## Data block
☆ ☆ ☆ ☆
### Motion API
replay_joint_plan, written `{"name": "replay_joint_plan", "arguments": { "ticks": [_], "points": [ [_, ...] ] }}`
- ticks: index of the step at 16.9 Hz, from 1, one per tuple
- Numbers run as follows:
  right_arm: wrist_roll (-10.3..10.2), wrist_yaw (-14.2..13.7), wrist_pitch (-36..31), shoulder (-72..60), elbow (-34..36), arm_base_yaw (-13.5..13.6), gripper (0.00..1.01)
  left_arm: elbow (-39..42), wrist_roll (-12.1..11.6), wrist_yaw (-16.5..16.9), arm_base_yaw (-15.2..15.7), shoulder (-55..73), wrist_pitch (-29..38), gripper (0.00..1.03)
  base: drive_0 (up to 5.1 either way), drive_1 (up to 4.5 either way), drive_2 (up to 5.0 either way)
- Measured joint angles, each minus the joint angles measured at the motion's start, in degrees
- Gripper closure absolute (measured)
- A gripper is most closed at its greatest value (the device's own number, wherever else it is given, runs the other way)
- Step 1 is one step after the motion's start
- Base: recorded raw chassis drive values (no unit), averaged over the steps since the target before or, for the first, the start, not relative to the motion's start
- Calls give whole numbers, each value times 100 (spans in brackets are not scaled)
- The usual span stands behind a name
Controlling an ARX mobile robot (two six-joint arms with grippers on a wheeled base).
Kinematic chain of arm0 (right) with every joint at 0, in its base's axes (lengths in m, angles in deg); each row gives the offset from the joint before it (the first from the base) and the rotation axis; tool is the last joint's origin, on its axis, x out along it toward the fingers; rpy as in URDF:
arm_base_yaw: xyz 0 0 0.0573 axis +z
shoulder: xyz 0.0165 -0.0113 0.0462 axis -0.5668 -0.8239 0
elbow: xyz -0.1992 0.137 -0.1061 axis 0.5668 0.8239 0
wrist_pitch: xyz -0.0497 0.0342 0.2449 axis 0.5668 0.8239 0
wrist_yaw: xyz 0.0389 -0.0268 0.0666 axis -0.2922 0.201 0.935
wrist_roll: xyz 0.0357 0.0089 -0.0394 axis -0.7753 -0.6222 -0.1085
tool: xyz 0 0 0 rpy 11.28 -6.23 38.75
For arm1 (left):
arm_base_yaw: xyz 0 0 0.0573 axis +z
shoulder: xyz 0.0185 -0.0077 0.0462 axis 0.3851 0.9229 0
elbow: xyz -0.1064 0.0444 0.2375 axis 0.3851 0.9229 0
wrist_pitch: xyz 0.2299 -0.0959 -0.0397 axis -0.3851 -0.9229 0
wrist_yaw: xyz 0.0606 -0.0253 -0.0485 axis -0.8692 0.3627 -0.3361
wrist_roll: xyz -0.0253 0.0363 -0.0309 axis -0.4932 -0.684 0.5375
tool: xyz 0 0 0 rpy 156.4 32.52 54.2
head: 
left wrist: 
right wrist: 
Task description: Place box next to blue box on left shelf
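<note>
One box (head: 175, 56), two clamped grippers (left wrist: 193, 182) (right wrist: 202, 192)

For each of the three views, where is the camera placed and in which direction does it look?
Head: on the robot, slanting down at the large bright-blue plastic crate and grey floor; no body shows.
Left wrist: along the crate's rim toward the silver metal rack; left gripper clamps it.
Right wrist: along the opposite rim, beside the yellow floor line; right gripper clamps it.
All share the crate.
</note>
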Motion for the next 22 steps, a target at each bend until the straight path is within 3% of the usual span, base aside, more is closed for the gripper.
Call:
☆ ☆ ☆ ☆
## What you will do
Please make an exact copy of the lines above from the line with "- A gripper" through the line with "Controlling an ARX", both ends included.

## Solution for this problem
- A gripper is most closed at its greatest value (the device's own number, wherever else it is given, runs the other way)
- Step 1 is one step after the motion's start
- Base: recorded raw chassis drive values (no unit), averaged over the steps since the target before or, for the first, the start, not relative to the motion's start
- Calls give whole numbers, each value times 100 (spans in brackets are not scaled)
- The usual span stands behind a name
Controlling an ARX mobile robot (two six-joint arms with grippers on a wheeled base).

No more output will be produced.